The North Georgia Conference seized assets of Mount Bethel United Methodist Church in Marietta on July 12, a move that has sparked tensions already roiling over the denomination’s ongoing conflict around same-sex marriage and LGBT ordination.
Back in April, North Georgia Bishop Sue Haupert-Johnson reassigned Mount Bethel’s conservative pastor, Jody Ray, to a role in the regional office involving racial reconciliation and said a new pastor would be sent to the church.
Ray turned down that assignment and left the denomination. In a sermon announcing his departure, he said to his children, “Your daddy did not bow the knee or kiss the ring of progressive theology.”

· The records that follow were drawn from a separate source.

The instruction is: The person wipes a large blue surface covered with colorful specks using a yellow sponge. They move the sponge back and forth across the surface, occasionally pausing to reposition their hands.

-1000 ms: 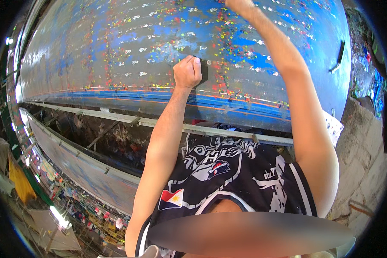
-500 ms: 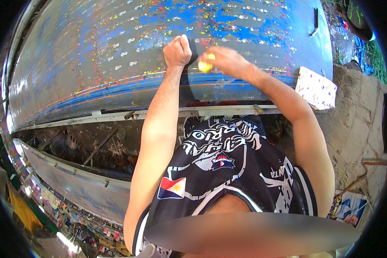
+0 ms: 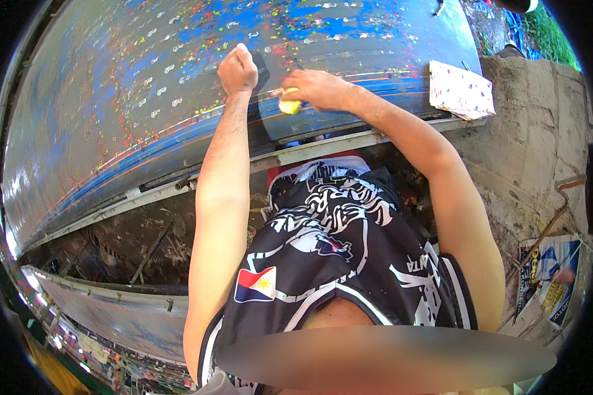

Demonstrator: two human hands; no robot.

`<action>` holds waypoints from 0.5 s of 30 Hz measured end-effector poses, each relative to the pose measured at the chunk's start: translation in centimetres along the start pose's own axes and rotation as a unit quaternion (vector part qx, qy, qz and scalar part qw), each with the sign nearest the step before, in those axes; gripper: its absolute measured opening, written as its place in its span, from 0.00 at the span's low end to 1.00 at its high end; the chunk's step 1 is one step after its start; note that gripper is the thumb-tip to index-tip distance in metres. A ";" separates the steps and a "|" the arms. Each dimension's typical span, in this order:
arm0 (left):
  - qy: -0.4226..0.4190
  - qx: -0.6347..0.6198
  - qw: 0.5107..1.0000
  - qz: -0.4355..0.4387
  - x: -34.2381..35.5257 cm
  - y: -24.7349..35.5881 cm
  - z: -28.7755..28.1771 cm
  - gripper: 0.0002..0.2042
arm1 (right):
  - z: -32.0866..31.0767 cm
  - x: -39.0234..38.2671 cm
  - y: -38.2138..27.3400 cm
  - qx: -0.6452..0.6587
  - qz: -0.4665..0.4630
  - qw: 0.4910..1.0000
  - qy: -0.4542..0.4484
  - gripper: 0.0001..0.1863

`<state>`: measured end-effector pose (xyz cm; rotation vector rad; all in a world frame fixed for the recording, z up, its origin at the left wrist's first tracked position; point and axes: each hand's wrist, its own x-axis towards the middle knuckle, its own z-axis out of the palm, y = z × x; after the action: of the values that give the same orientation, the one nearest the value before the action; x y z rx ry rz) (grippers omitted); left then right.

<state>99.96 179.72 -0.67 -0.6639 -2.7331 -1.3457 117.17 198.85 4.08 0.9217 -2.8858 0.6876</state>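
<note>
While the left hand [image 3: 238,71] is curled into a fist over the paint-flecked table [image 3: 135,122], any contents hidden, the right hand [image 3: 317,90] grips a small yellow object [image 3: 289,105] in bent fingers. The small yellow object is at about eight o'clock from the right hand's middle and four o'clock from the left hand; whether it touches the table cannot be told. A white patterned bundle [image 3: 460,91] lies at three o'clock from the right hand.

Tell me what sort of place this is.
Probably a printing workshop: a long table speckled with coloured spots and rows of small white marks, a second table alongside, and rough concrete ground.
</note>
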 end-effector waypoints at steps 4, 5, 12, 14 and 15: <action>0.006 -0.001 1.000 0.004 0.1 0.1 -0.1 0.29 | -4.9 -8.0 0.9 0.022 0.074 0.997 -0.028 0.31; 0.005 0.010 1.000 0.000 0.1 0.1 0.0 0.29 | -6.4 -10.3 1.3 0.040 0.110 0.993 -0.025 0.32; 0.021 0.087 0.996 0.001 0.2 0.3 0.7 0.28 | -5.6 -14.4 3.2 0.008 0.153 0.988 0.034 0.34; 0.023 0.124 0.992 -0.001 0.2 0.4 0.9 0.28 | -3.1 -10.5 2.7 0.040 0.074 0.995 0.056 0.38; 0.031 0.138 0.990 0.006 0.2 0.4 1.0 0.27 | -1.5 -7.5 2.1 0.030 0.058 0.996 0.060 0.34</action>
<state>100.06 180.77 -0.96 -0.6046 -2.7826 -0.9402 121.99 205.12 3.39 0.6955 -2.8433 0.8131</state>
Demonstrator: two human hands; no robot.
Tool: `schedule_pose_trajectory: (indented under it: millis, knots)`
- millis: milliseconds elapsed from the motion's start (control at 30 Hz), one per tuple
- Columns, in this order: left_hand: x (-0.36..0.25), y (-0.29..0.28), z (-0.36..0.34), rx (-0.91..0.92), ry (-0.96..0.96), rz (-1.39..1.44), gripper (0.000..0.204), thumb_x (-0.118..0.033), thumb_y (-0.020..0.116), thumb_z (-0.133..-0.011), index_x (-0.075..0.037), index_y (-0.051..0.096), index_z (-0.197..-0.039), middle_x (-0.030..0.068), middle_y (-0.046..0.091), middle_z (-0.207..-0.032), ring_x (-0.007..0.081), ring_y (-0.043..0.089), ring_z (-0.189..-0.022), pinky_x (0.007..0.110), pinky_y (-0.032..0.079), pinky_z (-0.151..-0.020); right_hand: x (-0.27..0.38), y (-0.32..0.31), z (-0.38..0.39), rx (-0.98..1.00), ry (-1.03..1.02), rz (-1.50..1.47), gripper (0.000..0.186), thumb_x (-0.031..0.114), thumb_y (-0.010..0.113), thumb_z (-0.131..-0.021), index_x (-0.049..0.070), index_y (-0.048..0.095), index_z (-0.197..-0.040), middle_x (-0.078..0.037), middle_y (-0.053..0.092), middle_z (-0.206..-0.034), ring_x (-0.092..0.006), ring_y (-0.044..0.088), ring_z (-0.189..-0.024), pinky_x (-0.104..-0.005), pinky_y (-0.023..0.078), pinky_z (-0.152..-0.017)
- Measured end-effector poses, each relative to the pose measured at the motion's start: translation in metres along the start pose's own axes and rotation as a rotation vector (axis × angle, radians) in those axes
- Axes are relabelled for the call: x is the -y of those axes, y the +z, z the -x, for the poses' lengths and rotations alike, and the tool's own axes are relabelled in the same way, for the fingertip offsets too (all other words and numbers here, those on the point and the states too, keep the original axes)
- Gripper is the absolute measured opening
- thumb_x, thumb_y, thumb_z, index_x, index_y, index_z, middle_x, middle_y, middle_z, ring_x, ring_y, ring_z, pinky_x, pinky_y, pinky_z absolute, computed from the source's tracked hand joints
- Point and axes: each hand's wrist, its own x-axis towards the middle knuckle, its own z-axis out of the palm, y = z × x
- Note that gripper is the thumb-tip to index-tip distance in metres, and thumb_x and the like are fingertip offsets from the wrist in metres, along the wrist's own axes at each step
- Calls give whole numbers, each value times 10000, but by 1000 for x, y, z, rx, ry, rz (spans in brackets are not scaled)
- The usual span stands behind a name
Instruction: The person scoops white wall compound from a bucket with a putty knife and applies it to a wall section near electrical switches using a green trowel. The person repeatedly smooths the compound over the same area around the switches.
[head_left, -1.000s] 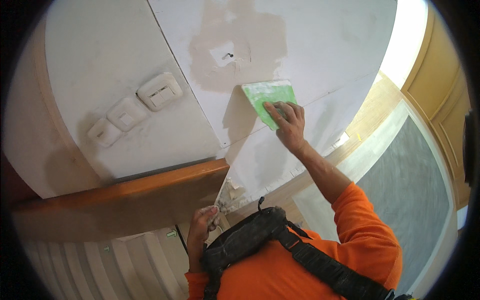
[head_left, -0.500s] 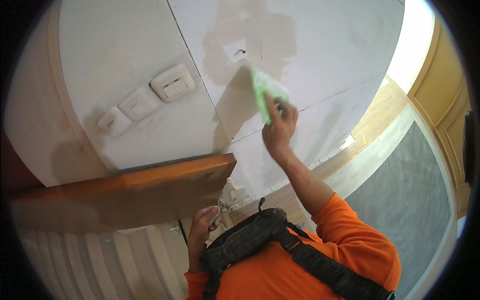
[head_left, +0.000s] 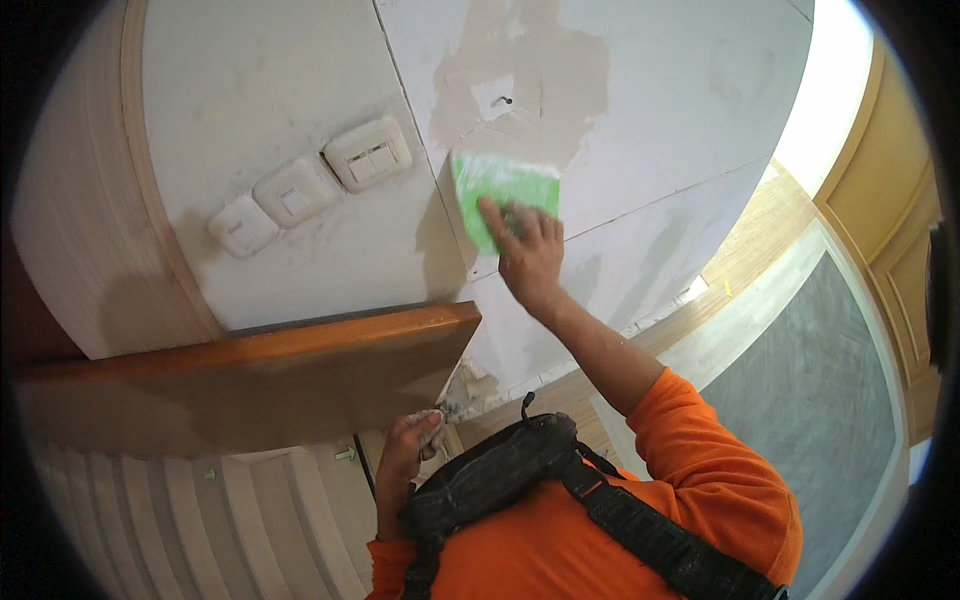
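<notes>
My right hand grips a flat green plastic spreader smeared with white compound, held at the white wall board beside its seam, just below a beige filled patch with a small dark piece in a pale square. My left hand is curled near the lower end of a wooden panel edge, closed on something whitish that I cannot make out. Three white switch plates sit in a slanting row on the wall to the left of the spreader.
A brown wooden board juts across the lower left, above carpeted stairs. On the right are a wooden floor strip, a grey pale-bordered surface and a panelled wooden door. A black strapped pack crosses my chest.
My right hand has moved left along the wall with the green spreader, which is now nearer the switch plates. My left hand has stayed about where it was. The view has shifted slightly.
</notes>
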Motion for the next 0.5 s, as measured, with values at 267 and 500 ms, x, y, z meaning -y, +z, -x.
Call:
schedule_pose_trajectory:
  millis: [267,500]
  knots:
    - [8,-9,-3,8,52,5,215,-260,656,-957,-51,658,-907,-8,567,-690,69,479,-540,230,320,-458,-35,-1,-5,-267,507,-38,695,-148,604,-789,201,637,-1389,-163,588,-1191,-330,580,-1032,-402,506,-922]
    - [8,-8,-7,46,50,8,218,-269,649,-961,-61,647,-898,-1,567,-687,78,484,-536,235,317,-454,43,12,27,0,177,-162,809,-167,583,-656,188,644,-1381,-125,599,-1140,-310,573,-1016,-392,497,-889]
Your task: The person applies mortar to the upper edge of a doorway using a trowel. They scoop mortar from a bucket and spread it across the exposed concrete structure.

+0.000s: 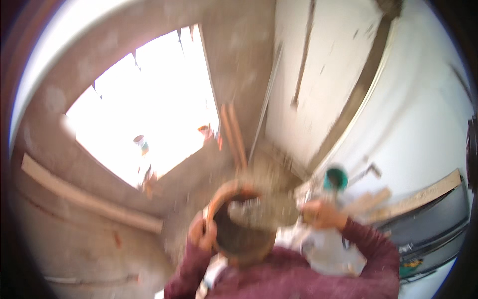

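Note:
My left hand is closed on the rim of an orange-brown bucket, held tilted in front of my body. Its dark inside shows, along with a pale grey patch near the top. On the other side my right hand is wrapped round the handle of a trowel. The blurred grey blade reaches leftward over the bucket's mouth. Motion smears the blade's outline, and I cannot tell whether it touches the bucket or carries anything.
A bright window opening is at the left, with small containers on its sill. Two narrow boards lean in the corner. A green bucket and wooden planks stand to the right. A long plank lies at the left.

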Demonstrator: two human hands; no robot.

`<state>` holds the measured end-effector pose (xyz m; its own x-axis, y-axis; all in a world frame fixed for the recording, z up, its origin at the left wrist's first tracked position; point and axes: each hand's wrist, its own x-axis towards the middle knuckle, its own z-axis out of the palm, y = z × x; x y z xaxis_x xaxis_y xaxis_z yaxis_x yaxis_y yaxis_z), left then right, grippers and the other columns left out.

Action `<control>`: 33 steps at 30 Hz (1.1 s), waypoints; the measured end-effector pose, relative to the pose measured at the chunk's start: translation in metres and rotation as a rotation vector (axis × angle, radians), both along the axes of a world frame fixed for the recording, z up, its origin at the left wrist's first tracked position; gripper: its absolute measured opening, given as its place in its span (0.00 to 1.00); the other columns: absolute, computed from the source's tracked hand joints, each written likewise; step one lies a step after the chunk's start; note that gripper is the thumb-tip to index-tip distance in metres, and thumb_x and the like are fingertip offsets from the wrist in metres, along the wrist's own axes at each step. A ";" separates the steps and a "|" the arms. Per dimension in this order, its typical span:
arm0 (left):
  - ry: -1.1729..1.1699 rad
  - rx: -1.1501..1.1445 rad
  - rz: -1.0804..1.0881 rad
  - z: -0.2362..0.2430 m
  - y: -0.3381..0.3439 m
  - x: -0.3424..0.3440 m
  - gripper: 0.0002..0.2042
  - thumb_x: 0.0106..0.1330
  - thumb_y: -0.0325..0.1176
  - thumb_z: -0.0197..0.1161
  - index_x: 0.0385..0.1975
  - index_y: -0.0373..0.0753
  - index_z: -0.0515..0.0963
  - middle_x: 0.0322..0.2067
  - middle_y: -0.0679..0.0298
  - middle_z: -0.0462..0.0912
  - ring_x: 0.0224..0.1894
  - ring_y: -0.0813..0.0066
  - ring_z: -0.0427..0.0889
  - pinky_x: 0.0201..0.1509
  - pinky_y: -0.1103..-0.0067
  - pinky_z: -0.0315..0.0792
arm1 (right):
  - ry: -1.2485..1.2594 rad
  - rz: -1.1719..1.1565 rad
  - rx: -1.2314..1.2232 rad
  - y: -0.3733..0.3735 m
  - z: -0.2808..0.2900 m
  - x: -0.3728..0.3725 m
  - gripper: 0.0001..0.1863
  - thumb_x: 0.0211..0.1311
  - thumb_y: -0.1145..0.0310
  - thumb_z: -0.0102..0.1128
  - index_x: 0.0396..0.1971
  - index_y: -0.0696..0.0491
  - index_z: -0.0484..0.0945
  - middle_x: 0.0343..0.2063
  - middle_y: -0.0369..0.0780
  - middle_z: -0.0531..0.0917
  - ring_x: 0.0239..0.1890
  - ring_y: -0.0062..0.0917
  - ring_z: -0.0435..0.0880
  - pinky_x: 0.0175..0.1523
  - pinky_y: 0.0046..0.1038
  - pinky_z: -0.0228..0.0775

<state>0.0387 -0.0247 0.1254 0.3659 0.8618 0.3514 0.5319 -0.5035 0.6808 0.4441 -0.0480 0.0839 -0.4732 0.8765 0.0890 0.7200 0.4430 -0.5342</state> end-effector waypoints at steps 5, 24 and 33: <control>-0.711 -0.634 0.076 -0.007 -0.022 -0.006 0.11 0.71 0.38 0.58 0.34 0.37 0.70 0.27 0.71 0.71 0.28 0.87 0.65 0.31 0.84 0.64 | 0.056 -0.184 0.072 -0.011 0.083 -0.018 0.21 0.57 0.50 0.70 0.39 0.52 0.79 0.28 0.46 0.83 0.29 0.42 0.84 0.34 0.38 0.76; -0.646 -0.652 -0.074 -0.007 -0.013 -0.006 0.08 0.67 0.35 0.60 0.36 0.37 0.72 0.26 0.67 0.73 0.31 0.79 0.70 0.35 0.77 0.68 | -0.242 -0.607 0.838 0.012 0.388 0.013 0.19 0.67 0.60 0.59 0.37 0.65 0.74 0.16 0.41 0.73 0.20 0.25 0.70 0.30 0.30 0.65; -0.171 0.022 -0.103 -0.046 0.070 0.030 0.08 0.67 0.32 0.61 0.28 0.35 0.74 0.29 0.60 0.78 0.30 0.70 0.76 0.33 0.72 0.71 | 0.005 -0.422 0.904 0.074 0.379 0.052 0.17 0.69 0.58 0.56 0.34 0.59 0.72 0.17 0.40 0.72 0.19 0.26 0.69 0.30 0.32 0.63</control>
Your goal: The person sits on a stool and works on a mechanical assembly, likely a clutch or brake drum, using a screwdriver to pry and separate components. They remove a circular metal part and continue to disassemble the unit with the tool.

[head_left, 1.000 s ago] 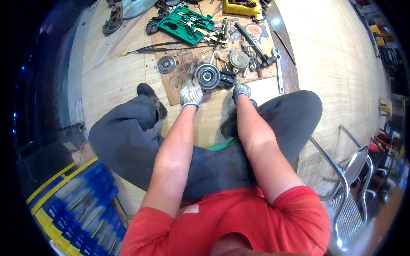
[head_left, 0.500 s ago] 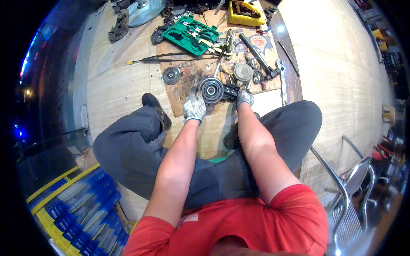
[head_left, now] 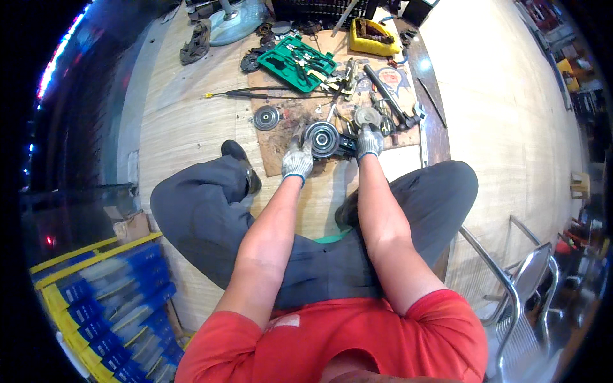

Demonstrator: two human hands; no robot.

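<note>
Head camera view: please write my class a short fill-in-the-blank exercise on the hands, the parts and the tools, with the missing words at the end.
1. The left hand and the right hand both wear ____.
2. The black wheel is beside the fingers of the ____ hand.
3. The open tool case is coloured ____.
4. The shirt sleeves are coloured ____.

Missing words: gloves; left; green; red.
</note>
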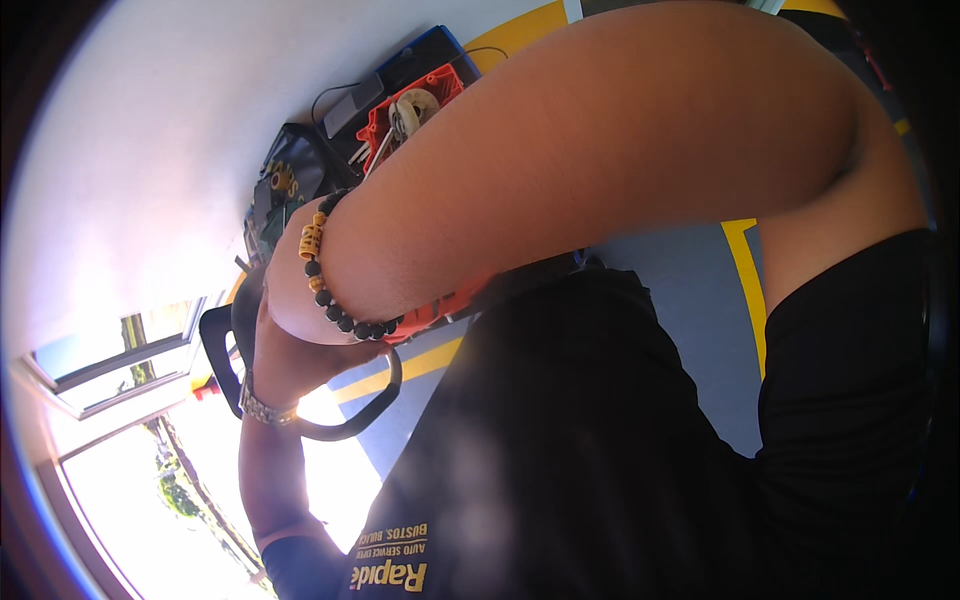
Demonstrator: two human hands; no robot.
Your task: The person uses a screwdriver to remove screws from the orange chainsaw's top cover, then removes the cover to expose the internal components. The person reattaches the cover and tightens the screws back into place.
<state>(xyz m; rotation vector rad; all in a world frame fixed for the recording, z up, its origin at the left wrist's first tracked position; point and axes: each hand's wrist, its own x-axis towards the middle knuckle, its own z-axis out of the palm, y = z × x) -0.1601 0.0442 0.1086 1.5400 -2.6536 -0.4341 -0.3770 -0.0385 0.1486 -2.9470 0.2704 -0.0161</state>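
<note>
My right forearm (540, 160), with a beaded bracelet (325, 270), stretches leftward across the view. Its end, my right hand (295, 270), has its fingers hidden. Just below, my left hand (290, 345), with a metal watch (265, 405) at the wrist, is at a black looped handle (370, 415); most of its fingers are hidden. Behind both hands are a dark bag (290, 160) and an orange container (440, 85) holding a pale round object (410, 110) and rods. Orange material (435, 310) also shows under my right forearm.
A blue-edged dark case (425, 45) with a cable sits at the top. The blue-grey floor (700, 330) has yellow stripes (745, 260). A white wall (120, 160) runs along the left, with a bright window (110, 340) and a large bright opening (130, 500) below it.
</note>
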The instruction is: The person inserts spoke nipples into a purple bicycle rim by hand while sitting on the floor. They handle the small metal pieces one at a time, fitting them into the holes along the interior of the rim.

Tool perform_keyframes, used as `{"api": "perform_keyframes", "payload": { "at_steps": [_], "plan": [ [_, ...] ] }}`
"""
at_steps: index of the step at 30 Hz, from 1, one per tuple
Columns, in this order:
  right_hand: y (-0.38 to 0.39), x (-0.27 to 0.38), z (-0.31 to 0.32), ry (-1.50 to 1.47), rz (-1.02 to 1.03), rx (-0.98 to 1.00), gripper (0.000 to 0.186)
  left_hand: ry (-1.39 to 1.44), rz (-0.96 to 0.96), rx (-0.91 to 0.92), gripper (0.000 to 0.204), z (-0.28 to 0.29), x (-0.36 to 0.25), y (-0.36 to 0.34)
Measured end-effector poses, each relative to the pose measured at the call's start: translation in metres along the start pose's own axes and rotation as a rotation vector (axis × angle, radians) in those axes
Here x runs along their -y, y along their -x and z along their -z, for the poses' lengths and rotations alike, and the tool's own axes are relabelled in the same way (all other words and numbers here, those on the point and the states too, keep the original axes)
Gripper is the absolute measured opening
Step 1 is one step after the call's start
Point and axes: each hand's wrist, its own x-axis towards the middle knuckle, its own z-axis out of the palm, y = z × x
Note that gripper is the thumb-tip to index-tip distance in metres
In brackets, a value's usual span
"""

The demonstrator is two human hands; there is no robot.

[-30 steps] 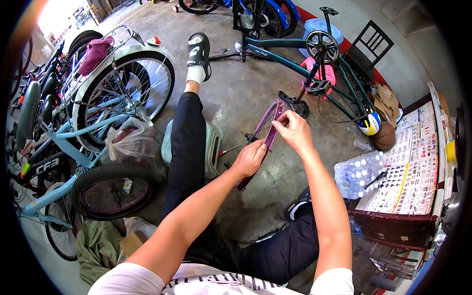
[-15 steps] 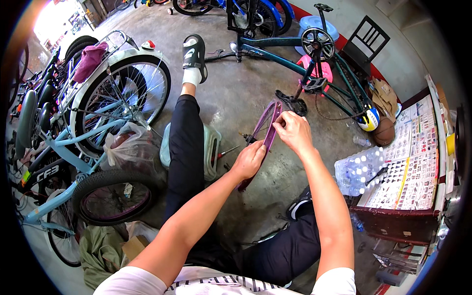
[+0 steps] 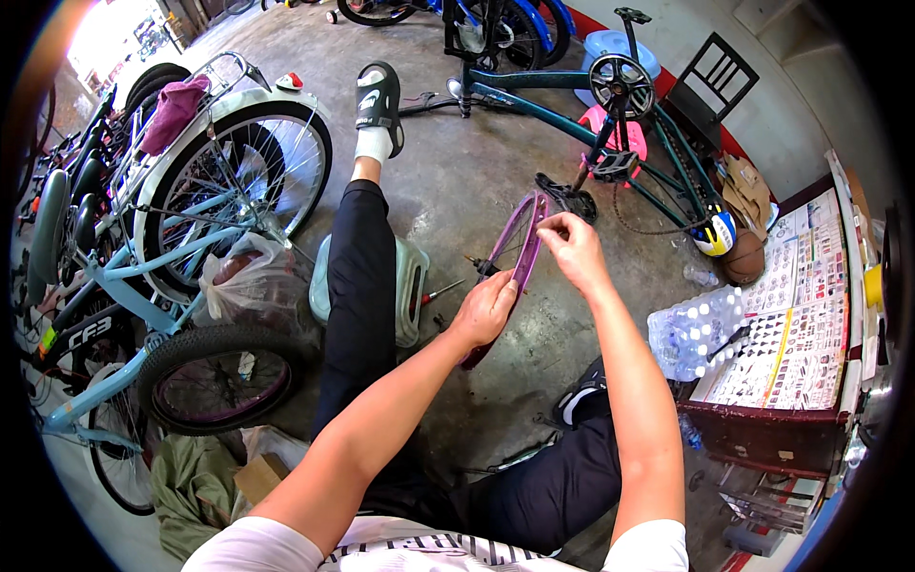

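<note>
A purple bicycle wheel rim (image 3: pixel 530 250) with spokes and a hub stands on edge in front of me, without a tyre. My left hand (image 3: pixel 487 307) is wrapped round its near part, thumb along the outer face. Just right of the rim's upper part, my right hand (image 3: pixel 574 250) is closed in a pinch, fingertips beside the rim. Whatever those fingertips hold, if anything, is too small to make out. A screwdriver (image 3: pixel 443 292) with a red handle lies on the floor left of the wheel, beside a pale green plastic stool (image 3: pixel 412 286).
An upside-down dark teal bicycle frame (image 3: pixel 534 91) with cranks stands ahead. On the left are a light blue bicycle (image 3: pixel 133 272) and a wheel with a black tyre (image 3: pixel 172 372). Packed water bottles (image 3: pixel 694 329) and a dark red cabinet (image 3: pixel 762 434) are on the right.
My right hand has shifted slightly right, drawing its fingertips a little off the rim. My left hand keeps its hold, and the rim has barely moved.
</note>
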Motion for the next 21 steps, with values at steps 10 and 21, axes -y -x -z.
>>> {"api": "perform_keyframes", "payload": {
  "at_steps": [10,21],
  "plan": [
    [-0.015,-0.04,0.032,-0.876,-0.323,-0.029,0.013,0.057,-0.024,0.012,0.043,0.0,0.003,0.011],
    [-0.004,0.011,-0.004,0.38,0.084,0.083,0.027,0.03,-0.071,0.022,0.045,0.003,0.005,0.04]
  ]
}}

Such a move by a regional conference “has never happened with a church of anywhere near this size or for this reason,” said Rob Renfroe, a UMC pastor in Texas and president of the Methodist publication Good News Magazine.
Over the past year, Renfroe said, “at least four other senior pastors … were told that they were being moved without the pastor or the churches being consulted,” but those situations were resolved without a takeover by the regional governing body.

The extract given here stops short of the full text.